Below are the data; count the lines with the string "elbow" in them and give that number only.

▶ GIVEN INFORMATION:
⁂

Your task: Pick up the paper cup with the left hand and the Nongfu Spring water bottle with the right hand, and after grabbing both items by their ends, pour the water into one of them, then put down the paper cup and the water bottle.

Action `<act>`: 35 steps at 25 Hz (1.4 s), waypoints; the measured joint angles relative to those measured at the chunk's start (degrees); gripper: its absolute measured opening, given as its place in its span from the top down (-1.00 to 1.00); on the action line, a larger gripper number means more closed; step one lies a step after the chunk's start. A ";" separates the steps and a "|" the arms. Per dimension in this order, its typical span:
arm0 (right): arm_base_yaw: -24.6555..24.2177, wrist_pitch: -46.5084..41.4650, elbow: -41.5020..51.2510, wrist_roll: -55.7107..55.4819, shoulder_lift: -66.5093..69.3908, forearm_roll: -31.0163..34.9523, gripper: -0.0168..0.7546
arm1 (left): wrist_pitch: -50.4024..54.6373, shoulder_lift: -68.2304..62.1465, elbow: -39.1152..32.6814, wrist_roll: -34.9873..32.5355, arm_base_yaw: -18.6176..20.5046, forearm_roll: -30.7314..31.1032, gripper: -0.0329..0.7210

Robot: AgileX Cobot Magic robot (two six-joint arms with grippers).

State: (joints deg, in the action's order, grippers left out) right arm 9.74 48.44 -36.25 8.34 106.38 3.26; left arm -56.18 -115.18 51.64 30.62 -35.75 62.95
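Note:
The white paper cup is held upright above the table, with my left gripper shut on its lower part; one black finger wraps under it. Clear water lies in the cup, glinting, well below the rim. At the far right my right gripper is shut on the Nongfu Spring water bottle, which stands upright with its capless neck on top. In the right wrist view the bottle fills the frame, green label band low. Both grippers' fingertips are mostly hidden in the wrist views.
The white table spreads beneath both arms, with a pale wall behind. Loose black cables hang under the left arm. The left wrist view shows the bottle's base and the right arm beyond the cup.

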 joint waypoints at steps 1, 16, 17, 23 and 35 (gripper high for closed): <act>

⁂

▶ ANSWER SPACE:
2